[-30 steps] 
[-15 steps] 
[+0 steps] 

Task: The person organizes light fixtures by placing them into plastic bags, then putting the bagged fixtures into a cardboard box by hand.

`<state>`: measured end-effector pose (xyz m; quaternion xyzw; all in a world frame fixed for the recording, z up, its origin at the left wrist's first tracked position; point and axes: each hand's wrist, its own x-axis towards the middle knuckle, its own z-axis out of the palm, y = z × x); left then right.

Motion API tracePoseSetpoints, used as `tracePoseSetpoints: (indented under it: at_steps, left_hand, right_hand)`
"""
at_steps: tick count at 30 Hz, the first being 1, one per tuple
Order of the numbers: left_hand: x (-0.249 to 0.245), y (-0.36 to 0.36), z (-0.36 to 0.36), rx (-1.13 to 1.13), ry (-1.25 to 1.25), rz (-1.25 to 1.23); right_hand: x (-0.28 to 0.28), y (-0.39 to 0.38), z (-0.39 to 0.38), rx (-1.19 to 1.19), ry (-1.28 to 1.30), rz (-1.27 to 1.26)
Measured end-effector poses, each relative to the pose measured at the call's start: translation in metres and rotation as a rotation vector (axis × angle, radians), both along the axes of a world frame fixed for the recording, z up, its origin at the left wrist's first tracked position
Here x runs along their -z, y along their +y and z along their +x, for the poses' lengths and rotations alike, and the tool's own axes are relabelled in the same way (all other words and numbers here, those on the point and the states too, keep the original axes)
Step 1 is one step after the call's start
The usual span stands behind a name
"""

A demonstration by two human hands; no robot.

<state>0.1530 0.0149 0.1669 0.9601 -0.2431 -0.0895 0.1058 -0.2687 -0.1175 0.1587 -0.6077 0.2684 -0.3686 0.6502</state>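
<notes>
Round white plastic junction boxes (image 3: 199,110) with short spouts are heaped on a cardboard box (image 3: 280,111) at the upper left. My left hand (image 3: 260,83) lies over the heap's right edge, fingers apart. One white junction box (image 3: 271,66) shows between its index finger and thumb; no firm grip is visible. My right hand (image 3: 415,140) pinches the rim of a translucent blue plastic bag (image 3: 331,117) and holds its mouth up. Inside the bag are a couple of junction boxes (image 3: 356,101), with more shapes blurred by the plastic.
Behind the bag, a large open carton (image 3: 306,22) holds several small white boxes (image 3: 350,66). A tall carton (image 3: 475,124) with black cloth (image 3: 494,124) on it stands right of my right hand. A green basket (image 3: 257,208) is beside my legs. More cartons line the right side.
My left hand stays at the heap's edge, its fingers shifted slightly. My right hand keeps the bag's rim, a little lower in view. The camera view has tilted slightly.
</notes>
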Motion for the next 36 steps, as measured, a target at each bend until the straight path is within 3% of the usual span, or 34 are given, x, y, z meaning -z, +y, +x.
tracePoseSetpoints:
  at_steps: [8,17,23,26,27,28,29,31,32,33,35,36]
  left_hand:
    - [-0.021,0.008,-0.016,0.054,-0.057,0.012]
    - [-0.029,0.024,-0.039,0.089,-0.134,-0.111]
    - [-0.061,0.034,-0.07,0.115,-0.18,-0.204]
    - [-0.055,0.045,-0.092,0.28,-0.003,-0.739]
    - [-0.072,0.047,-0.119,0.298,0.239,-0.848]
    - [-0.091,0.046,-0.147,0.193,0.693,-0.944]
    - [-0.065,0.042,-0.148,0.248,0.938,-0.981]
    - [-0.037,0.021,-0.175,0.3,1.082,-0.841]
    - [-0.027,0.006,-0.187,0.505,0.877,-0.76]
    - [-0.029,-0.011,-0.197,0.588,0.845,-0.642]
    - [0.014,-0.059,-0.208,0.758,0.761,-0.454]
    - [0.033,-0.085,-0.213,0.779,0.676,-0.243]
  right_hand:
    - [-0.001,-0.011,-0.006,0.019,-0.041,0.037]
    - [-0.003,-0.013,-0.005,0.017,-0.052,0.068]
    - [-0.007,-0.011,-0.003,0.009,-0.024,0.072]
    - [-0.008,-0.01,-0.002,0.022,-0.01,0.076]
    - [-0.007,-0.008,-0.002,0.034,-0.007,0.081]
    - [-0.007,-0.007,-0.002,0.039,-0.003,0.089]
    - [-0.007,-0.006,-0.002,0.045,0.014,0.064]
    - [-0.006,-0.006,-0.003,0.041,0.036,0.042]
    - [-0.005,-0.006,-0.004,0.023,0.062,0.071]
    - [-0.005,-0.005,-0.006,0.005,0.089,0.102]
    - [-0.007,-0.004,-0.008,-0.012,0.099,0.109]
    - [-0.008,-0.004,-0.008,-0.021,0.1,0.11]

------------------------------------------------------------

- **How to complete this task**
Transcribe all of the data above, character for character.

- **Expected output**
[-30 steps] 
[-15 steps] 
[+0 steps] 

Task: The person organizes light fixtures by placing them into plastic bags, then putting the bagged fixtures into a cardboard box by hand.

`<state>`: measured end-effector pose (xyz m; quaternion xyzw; all in a world frame fixed for the recording, z up, its origin at the left wrist's first tracked position; point and axes: each hand's wrist, its own x-axis towards the middle knuckle, its own z-axis out of the palm, y = z × x); left then right.

Motion API tracePoseSetpoints, used as `tracePoseSetpoints: (indented under it: at_steps, left_hand, right_hand)`
"""
at_steps: tick count at 30 Hz, the first being 1, one per tuple
Order of the numbers: left_hand: x (-0.249 to 0.245), y (-0.36 to 0.36), z (-0.36 to 0.36), rx (-1.13 to 1.13), ry (-1.25 to 1.25), rz (-1.25 to 1.23); right_hand: x (-0.28 to 0.28), y (-0.39 to 0.38), z (-0.39 to 0.38), rx (-1.19 to 1.19), ry (-1.28 to 1.30), rz (-1.27 to 1.26)
Measured end-effector poses, each relative to the pose measured at the call's start: translation in metres and rotation as a rotation vector (axis × angle, radians), both along the axes of a world frame fixed for the recording, z up, its origin at the left wrist's first tracked position
Here x runs along their -z, y along their +y and z along their +x, for the poses' lengths and rotations alike, and the tool's own axes are relabelled in the same way (all other words and numbers here, those on the point and the states too, keep the original axes)
Step 1 is one step after the call's start
The usual span stands behind a name
"""

A demonstration by two human hands; no robot.

<state>0.1530 0.0149 0.1669 0.9601 -0.2431 -0.0895 0.1058 -0.2687 -0.1175 0.1587 -0.6077 0.2684 -0.3686 0.6502</state>
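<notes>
Round white plastic junction boxes (image 3: 199,110) with short spouts are heaped on a cardboard box (image 3: 280,111) at the upper left. My left hand (image 3: 260,83) lies over the heap's right edge, fingers apart. One white junction box (image 3: 271,66) shows between its index finger and thumb; no firm grip is visible. My right hand (image 3: 415,140) pinches the rim of a translucent blue plastic bag (image 3: 331,117) and holds its mouth up. Inside the bag are a couple of junction boxes (image 3: 356,101), with more shapes blurred by the plastic.
Behind the bag, a large open carton (image 3: 306,22) holds several small white boxes (image 3: 350,66). A tall carton (image 3: 475,124) with black cloth (image 3: 494,124) on it stands right of my right hand. A green basket (image 3: 257,208) is beside my legs. More cartons line the right side.
My left hand stays at the heap's edge, its fingers shifted slightly. My right hand keeps the bag's rim, a little lower in view. The camera view has tilted slightly.
</notes>
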Motion for the next 36 steps, as measured, a target at each bend until the straight path is within 3% of the usual span, or 34 are given, x, y, z meaning -z, +y, +x.
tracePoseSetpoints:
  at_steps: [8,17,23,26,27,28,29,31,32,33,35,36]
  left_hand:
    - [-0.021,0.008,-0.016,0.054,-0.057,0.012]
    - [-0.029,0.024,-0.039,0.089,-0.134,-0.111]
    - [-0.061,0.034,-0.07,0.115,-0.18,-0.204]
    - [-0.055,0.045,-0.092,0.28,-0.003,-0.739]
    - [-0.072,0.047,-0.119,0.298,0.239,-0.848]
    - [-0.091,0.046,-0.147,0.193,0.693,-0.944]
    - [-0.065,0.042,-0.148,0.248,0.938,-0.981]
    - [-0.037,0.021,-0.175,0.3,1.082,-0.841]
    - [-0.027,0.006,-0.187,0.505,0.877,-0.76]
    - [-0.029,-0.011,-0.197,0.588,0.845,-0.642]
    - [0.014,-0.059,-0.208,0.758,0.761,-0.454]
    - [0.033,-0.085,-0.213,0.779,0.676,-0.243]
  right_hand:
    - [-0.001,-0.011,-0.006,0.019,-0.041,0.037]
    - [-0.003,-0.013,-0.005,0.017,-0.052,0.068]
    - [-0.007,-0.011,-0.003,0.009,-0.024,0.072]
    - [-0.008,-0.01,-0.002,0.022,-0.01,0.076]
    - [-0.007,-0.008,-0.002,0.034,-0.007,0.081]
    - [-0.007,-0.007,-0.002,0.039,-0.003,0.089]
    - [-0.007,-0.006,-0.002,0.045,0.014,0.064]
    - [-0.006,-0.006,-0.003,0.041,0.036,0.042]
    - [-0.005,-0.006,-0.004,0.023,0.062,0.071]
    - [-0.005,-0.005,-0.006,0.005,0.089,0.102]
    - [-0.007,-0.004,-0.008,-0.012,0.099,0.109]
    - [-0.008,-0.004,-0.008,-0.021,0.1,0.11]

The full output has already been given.